## [WHAT IS NEEDED]
Return the data exactly, with all pictures removed.
Start of RECORDED DATA
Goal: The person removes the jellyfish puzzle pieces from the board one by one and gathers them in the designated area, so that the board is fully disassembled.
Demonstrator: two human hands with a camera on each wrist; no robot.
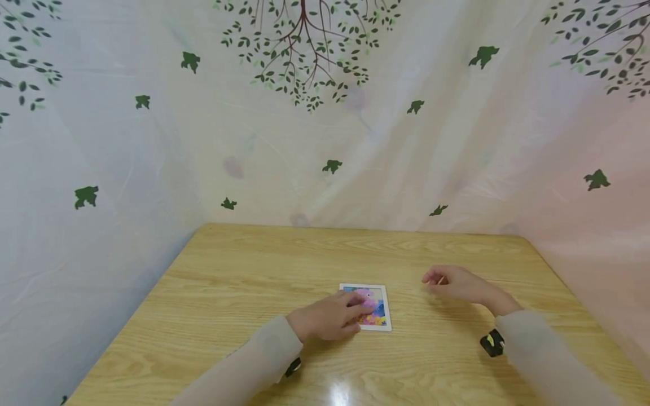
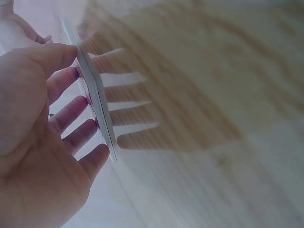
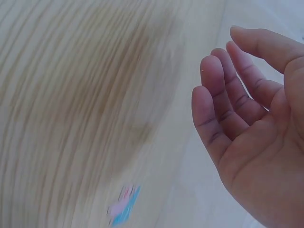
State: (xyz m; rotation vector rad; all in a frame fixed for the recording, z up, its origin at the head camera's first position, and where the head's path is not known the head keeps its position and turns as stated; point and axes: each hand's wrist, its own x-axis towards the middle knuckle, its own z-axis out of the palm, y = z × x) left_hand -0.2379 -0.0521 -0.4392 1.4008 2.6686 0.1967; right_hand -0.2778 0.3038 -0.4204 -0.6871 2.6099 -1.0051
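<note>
A square picture board (image 1: 381, 320) with a white frame lies flat on the wooden table, showing a pink figure, blue areas and flowers. My left hand (image 1: 330, 317) rests on it with spread fingertips (image 2: 99, 154), covering its left part. In the left wrist view the board (image 2: 97, 92) appears edge-on, thin and pale, with the thumb at its edge. To the right, my right hand (image 1: 459, 283) hovers over the table with loosely bent fingers and holds nothing. In the right wrist view, a small blurred pink and blue patch (image 3: 123, 206) shows below the right hand; I cannot tell what it is.
The light wood table (image 1: 244, 265) extends around both hands, with rounded far corners. A pale cloth (image 1: 274, 141) printed with leaves and branches hangs behind it and along both sides. Dark bands with small devices (image 1: 492, 343) sit at the wrists.
</note>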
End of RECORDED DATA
## [EXERCISE SOLUTION]
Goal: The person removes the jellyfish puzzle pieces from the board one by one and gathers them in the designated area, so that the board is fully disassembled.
Demonstrator: two human hands with a camera on each wrist; no robot.
State: (xyz m; rotation vector rad; all in a frame fixed for the recording, z up, its origin at the head camera's first position, and where the head's path is not known the head keeps its position and turns as stated; point and axes: each hand's wrist, its own x-axis towards the middle knuckle, its own z-axis out of the palm, y = z × x) left_hand -0.2379 -0.0521 -0.4392 1.4008 2.6686 0.1967; right_hand -0.2778 0.3038 -0.4204 -0.6871 2.6099 -1.0051
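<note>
A square picture board (image 1: 381, 320) with a white frame lies flat on the wooden table, showing a pink figure, blue areas and flowers. My left hand (image 1: 330, 317) rests on it with spread fingertips (image 2: 99, 154), covering its left part. In the left wrist view the board (image 2: 97, 92) appears edge-on, thin and pale, with the thumb at its edge. To the right, my right hand (image 1: 459, 283) hovers over the table with loosely bent fingers and holds nothing. In the right wrist view, a small blurred pink and blue patch (image 3: 123, 206) shows below the right hand; I cannot tell what it is.
The light wood table (image 1: 244, 265) extends around both hands, with rounded far corners. A pale cloth (image 1: 274, 141) printed with leaves and branches hangs behind it and along both sides. Dark bands with small devices (image 1: 492, 343) sit at the wrists.
</note>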

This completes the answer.